The place where the world comes together in honesty and mirth.
Windmills Tilted, Scared Cows Butchered, Lies Skewered on the Lance of Reality ... or something to that effect.


Wednesday, August 5, 2009

Google China Search Decline Follows Porn Crackdown

In the wake of China's campaign to limit the availability of pornographic content online, Google's search market share in the country appears to be declining.

In June, Baidu overtook Google as the number one search engine in China, according to NetApplications.

A NetApplications graph shows that Baidu began gaining search market share late last year and that Google China started slipping in March.

Chinese authorities met with Google executives in June "to discuss problems with the Google.cn service and its serving of pornographic images and content based on foreign language searches," as a Google spokesperson described it at the time.

In January, Chinese authorities criticized Google, Baidu, and other popular Chinese Internet services for pointing people to illegal content.

This year has been particularly bad for politically sensitive anniversaries in China. March 10 marked the 50th anniversary of the failed Tibetan uprising against Chinese rule. June 4 marked the 20th anniversary of the Tiananmen Square crackdown. And October 1 marks the 60th anniversary of the People's Republic of China.

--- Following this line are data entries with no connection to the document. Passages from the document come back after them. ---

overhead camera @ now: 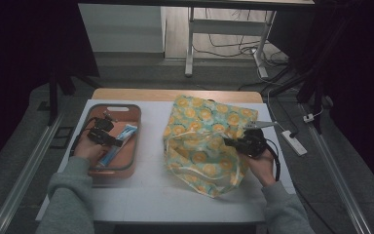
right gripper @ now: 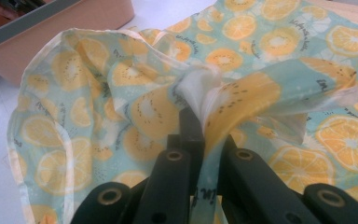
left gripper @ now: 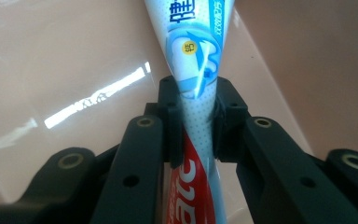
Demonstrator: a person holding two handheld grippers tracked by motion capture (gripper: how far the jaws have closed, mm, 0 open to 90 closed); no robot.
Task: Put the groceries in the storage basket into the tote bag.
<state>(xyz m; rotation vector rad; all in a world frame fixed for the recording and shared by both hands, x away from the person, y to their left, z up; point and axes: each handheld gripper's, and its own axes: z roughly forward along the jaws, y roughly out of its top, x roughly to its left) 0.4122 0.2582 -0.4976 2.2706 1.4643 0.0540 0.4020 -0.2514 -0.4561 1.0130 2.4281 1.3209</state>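
Note:
A toothpaste tube (left gripper: 196,56), white and blue with a red end, lies in a pink tray (overhead camera: 129,163) at the table's left. My left gripper (left gripper: 196,126) has its pads pressed on the tube's narrow waist inside the tray; in the high view the left gripper (overhead camera: 108,137) sits over the tube (overhead camera: 122,136). At the right lies a teal cloth bag (overhead camera: 199,141) printed with orange slices. My right gripper (overhead camera: 233,143) is shut on a bunched fold of the bag's rim (right gripper: 214,98), the right gripper (right gripper: 205,135) holding the mouth up.
The tray's grey rim (right gripper: 32,23) shows behind the bag. A white mat (overhead camera: 151,190) covers the table, with the wooden edge (overhead camera: 175,94) at the back. A power strip (overhead camera: 294,142) lies on the floor at the right.

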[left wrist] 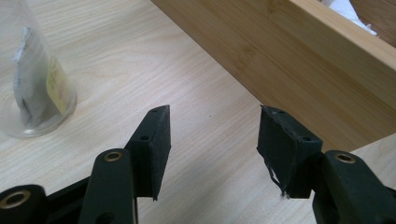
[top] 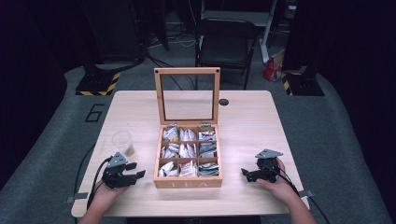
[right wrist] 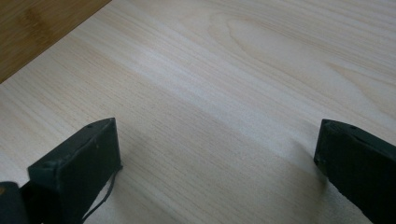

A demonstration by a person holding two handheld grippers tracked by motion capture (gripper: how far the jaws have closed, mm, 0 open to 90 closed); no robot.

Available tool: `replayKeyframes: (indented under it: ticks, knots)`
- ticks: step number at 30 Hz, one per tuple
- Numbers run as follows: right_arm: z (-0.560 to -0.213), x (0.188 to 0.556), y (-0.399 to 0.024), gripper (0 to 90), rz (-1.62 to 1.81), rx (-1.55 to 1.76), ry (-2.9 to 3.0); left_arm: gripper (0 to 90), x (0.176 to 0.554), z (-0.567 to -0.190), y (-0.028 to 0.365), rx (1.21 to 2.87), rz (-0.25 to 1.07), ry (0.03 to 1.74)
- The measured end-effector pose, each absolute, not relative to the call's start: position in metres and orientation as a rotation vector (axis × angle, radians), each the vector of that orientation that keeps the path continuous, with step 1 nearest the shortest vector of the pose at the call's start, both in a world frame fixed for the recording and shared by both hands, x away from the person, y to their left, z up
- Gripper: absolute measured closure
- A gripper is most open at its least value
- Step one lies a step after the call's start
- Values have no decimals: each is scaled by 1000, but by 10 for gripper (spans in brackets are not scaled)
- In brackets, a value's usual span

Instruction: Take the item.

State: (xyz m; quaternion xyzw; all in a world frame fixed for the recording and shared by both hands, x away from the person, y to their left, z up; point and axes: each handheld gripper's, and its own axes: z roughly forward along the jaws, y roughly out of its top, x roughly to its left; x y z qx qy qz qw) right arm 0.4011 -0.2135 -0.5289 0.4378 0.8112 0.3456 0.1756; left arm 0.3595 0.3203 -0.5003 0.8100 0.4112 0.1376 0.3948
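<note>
A wooden tea box with its glass lid raised stands at the table's middle, its compartments full of tea bags. A clear plastic cup with one tea bag inside sits left of the box; the same cup appears in the left gripper view. My left gripper rests on the table just left of the box, open, nothing between its jaws; the box wall lies right ahead of it. My right gripper rests to the right of the box, open wide over bare wood.
The light wooden table carries a small black round thing near its far edge. A black folding chair stands behind the table. Both forearms enter from the near edge.
</note>
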Motion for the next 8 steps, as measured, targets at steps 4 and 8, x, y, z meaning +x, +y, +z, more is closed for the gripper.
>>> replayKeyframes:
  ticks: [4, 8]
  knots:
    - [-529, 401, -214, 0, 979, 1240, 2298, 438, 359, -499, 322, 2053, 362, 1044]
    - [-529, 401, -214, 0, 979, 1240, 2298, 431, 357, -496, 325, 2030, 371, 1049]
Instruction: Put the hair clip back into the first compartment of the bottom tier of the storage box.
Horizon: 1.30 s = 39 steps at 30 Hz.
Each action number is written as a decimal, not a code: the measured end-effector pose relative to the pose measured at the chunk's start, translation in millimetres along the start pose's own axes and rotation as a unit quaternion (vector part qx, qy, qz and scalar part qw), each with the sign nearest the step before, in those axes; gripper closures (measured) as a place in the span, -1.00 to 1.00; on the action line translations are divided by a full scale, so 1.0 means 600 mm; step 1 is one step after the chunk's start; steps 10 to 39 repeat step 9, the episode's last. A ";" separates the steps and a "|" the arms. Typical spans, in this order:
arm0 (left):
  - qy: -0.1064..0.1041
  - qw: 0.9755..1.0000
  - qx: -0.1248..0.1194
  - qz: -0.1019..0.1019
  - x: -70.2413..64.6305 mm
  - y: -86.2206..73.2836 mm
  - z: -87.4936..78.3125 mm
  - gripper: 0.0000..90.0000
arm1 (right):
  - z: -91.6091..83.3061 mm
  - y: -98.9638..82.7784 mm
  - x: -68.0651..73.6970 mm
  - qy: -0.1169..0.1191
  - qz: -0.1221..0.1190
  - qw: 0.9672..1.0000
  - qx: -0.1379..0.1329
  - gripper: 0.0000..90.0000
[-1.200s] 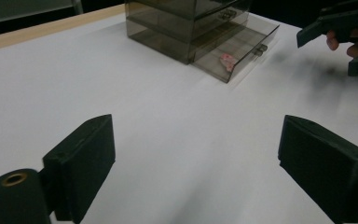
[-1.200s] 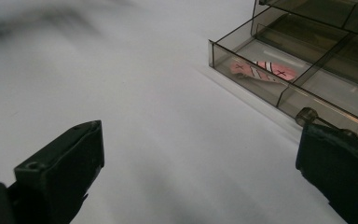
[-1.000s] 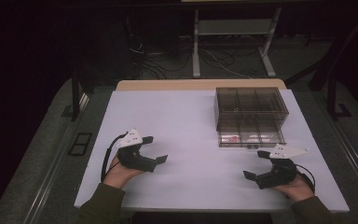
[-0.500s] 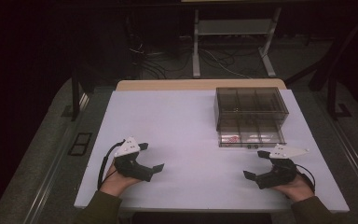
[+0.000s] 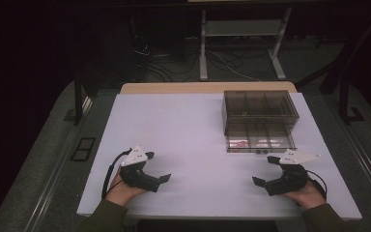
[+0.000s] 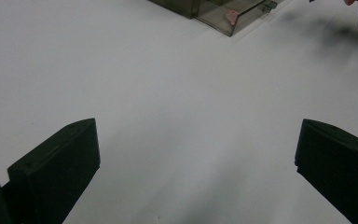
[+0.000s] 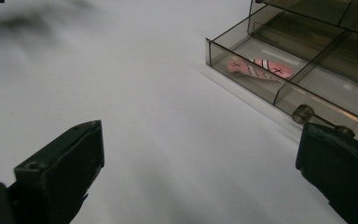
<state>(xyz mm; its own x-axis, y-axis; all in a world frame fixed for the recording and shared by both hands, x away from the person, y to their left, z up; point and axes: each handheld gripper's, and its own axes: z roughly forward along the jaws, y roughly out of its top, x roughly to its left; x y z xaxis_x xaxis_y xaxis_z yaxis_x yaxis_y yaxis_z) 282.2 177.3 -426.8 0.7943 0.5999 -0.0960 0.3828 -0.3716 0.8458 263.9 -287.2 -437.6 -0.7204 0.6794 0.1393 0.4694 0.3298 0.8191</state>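
We rest both hand-held grippers on the white desk [image 5: 198, 125] before a smoky drawer box [image 5: 260, 112]; the left gripper [image 5: 155, 170] gapes empty, as does the right gripper [image 5: 266, 170]; the open drawer [image 7: 307, 88] faces us, showing a pink fish [image 7: 260, 68], likely for easy reach.

Dim room, evenly lit white tabletop (soft shadows, slight blur).
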 end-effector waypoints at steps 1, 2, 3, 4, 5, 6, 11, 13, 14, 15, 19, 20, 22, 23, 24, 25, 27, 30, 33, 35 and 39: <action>0.000 1.000 0.000 0.000 0.000 0.000 0.000 -1.00 | 0.000 0.000 0.000 0.000 0.001 1.000 0.000 -0.99; 0.000 1.000 0.000 0.001 0.000 0.000 0.000 -1.00 | -0.001 0.000 0.000 0.000 0.000 1.000 0.000 -0.99; 0.000 1.000 0.001 0.002 0.000 0.000 0.000 -1.00 | -0.001 0.000 0.000 0.000 0.000 1.000 0.000 -0.99; -0.001 1.000 0.002 0.002 -0.001 0.000 0.001 -1.00 | -0.001 0.000 0.001 0.000 0.000 1.000 0.000 -0.99; -0.002 1.000 0.003 0.002 -0.001 0.000 0.002 -1.00 | -0.001 0.000 0.001 0.000 0.000 1.000 -0.001 -0.99; -0.002 1.000 0.004 0.003 -0.002 0.000 0.002 -1.00 | -0.001 0.000 0.000 0.000 -0.001 1.000 -0.001 -0.99; -0.004 1.000 0.008 0.004 -0.003 0.001 0.003 -1.00 | -0.001 0.000 0.000 0.000 -0.001 1.000 -0.002 -0.99; -0.004 1.000 0.008 0.004 -0.003 0.001 0.003 -1.00 | -0.001 0.000 0.000 0.000 -0.001 1.000 -0.002 -0.99; -0.004 1.000 0.008 0.004 -0.003 0.001 0.003 -1.00 | -0.001 0.000 0.000 0.000 -0.001 1.000 -0.002 -0.99; -0.004 1.000 0.008 0.004 -0.003 0.001 0.003 -1.00 | -0.001 0.000 0.000 0.000 -0.001 1.000 -0.002 -0.99; -0.004 1.000 0.008 0.004 -0.003 0.001 0.003 -1.00 | -0.001 0.000 0.000 0.000 -0.001 1.000 -0.002 -0.99; -0.004 1.000 0.008 0.004 -0.003 0.001 0.003 -1.00 | -0.001 0.000 0.000 0.000 -0.001 1.000 -0.002 -0.99; -0.004 1.000 0.008 0.004 -0.003 0.001 0.003 -1.00 | -0.001 0.000 0.000 0.000 -0.001 1.000 -0.002 -0.99; -0.004 1.000 0.008 0.004 -0.003 0.001 0.003 -1.00 | -0.001 0.000 0.000 0.000 -0.001 1.000 -0.002 -0.99; -0.004 1.000 0.008 0.004 -0.003 0.001 0.003 -1.00 | -0.001 0.000 0.000 0.000 -0.001 1.000 -0.002 -0.99; -0.004 1.000 0.008 0.004 -0.003 0.001 0.003 -1.00 | -0.001 0.000 0.000 0.000 -0.001 1.000 -0.002 -0.99; -0.004 1.000 0.008 0.004 -0.003 0.001 0.003 -1.00 | -0.001 0.000 0.000 0.000 -0.001 1.000 -0.002 -0.99; -0.004 1.000 0.008 0.004 -0.003 0.001 0.003 -1.00 | -0.001 0.000 0.000 0.000 -0.001 1.000 -0.002 -0.99; -0.004 1.000 0.008 0.004 -0.003 0.001 0.003 -1.00 | -0.001 0.000 0.000 0.000 -0.001 1.000 -0.002 -0.99; -0.004 1.000 0.008 0.004 -0.003 0.001 0.003 -1.00 | -0.001 0.000 0.000 0.000 -0.001 1.000 -0.002 -0.99; -0.004 1.000 0.008 0.004 -0.003 0.001 0.003 -1.00 | -0.001 0.000 0.000 0.000 -0.001 1.000 -0.002 -0.99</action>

As a result, Chinese authorities are determined to enforce their vision of social order. And the worldwide outcry against the government's Green Dam filtering mandate hasn't helped matters.

Last week, according to a report in the English-language China Daily, China's Ministry of Public Security said that it is ramping up its war against online pornography and prostitution, with the help of nine different government and Communist Party departments.

"[T]he crackdown will also target search engines that do not filter pornography," the report says.

Asked whether its falling search share in China could be attributed to content restrictions enacted to comply with the demands of Chinese authorities, a spokesperson for Google China did not respond.